=== Task to carry out ===
Reproduce every line of the material, exactly as given.

===

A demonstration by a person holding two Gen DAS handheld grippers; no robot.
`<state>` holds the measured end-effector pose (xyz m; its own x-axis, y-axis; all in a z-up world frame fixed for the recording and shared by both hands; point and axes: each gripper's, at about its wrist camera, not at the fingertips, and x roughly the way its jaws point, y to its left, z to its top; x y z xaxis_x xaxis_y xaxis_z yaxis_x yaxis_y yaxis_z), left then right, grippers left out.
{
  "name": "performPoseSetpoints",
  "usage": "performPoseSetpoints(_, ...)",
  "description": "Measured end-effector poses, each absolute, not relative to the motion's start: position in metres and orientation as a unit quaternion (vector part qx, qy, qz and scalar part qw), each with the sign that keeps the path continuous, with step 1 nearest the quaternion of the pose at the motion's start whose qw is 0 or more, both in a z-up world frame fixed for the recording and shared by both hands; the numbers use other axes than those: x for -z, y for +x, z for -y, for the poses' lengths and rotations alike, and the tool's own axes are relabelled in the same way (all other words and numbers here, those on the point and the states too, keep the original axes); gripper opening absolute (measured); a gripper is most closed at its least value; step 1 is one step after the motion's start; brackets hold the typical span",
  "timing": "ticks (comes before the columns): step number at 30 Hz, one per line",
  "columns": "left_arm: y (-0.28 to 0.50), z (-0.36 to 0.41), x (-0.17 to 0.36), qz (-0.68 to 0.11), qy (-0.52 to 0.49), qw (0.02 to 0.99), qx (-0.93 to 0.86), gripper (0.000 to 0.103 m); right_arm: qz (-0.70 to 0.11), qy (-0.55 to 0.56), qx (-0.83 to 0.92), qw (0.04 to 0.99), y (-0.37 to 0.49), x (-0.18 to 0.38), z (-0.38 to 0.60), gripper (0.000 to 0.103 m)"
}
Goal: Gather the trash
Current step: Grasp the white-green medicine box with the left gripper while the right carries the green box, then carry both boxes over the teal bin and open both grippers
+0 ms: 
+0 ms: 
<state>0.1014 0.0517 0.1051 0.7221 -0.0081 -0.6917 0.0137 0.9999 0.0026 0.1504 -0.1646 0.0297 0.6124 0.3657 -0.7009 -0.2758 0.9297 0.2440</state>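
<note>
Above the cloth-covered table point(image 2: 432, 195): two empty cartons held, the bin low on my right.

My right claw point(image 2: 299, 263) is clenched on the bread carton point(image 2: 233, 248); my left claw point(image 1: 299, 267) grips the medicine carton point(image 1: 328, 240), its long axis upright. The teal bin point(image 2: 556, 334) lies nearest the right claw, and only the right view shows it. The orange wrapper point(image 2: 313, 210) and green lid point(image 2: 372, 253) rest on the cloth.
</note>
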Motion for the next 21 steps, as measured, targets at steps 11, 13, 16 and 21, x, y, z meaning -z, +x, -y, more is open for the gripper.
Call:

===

=== Answer to this task ===
A demonstration by a person holding two Gen DAS handheld grippers; no robot.
`<state>` holds the measured end-effector pose (xyz m; its own x-axis, y-axis; all in a z-up world frame fixed for the recording and shared by both hands; point and axes: each gripper's, at about its wrist camera, not at the fingertips, and x roughly the way its jaws point, y to its left, z to its top; x y z xaxis_x xaxis_y xaxis_z yaxis_x yaxis_y yaxis_z), left then right, grippers left out.
{
  "name": "performPoseSetpoints",
  "usage": "performPoseSetpoints(_, ...)",
  "description": "Measured end-effector poses, each absolute, not relative to the motion's start: position in metres and orientation as a unit quaternion (vector part qx, qy, qz and scalar part qw), each with the sign that keeps the path continuous, with step 1 nearest the quaternion of the pose at the motion's start whose qw is 0 or more, both in a z-up world frame fixed for the recording and shared by both hands; the numbers use other axes than those: x for -z, y for +x, z for -y, for the poses' lengths and rotations alike, and the tool's own axes are relabelled in the same way (all other words and numbers here, those on the point and the states too, keep the original axes); gripper opening absolute (measured); a gripper is most closed at its least value; step 1 is one step after the motion's start; brackets hold the typical span",
  "timing": "ticks (comes before the columns): step number at 30 Hz, one per line",
  "columns": "left_arm: y (-0.28 to 0.50), z (-0.36 to 0.41), x (-0.17 to 0.36), qz (-0.68 to 0.11), qy (-0.52 to 0.49), qw (0.02 to 0.99), qx (-0.93 to 0.86), gripper (0.000 to 0.103 m); right_arm: qz (-0.70 to 0.11), qy (-0.55 to 0.56), qx (-0.83 to 0.92), qw (0.04 to 0.99), y (-0.37 to 0.49), x (-0.18 to 0.38), z (-0.38 to 0.60), gripper (0.000 to 0.103 m)"
}
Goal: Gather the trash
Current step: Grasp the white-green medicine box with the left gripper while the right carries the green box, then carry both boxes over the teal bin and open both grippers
+0 ms: 
+0 ms: 
<state>0.1014 0.0517 0.1051 0.7221 -0.0081 -0.6917 0.0137 0.9999 0.0026 0.1504 -0.1646 0.0297 0.6124 0.3657 -0.7009 -0.2758 0.9297 0.2440</state>
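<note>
Above the cloth-covered table point(image 2: 432, 195): two empty cartons held, the bin low on my right.

My right claw point(image 2: 299, 263) is clenched on the bread carton point(image 2: 233, 248); my left claw point(image 1: 299, 267) grips the medicine carton point(image 1: 328, 240), its long axis upright. The teal bin point(image 2: 556, 334) lies nearest the right claw, and only the right view shows it. The orange wrapper point(image 2: 313, 210) and green lid point(image 2: 372, 253) rest on the cloth.
</note>
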Motion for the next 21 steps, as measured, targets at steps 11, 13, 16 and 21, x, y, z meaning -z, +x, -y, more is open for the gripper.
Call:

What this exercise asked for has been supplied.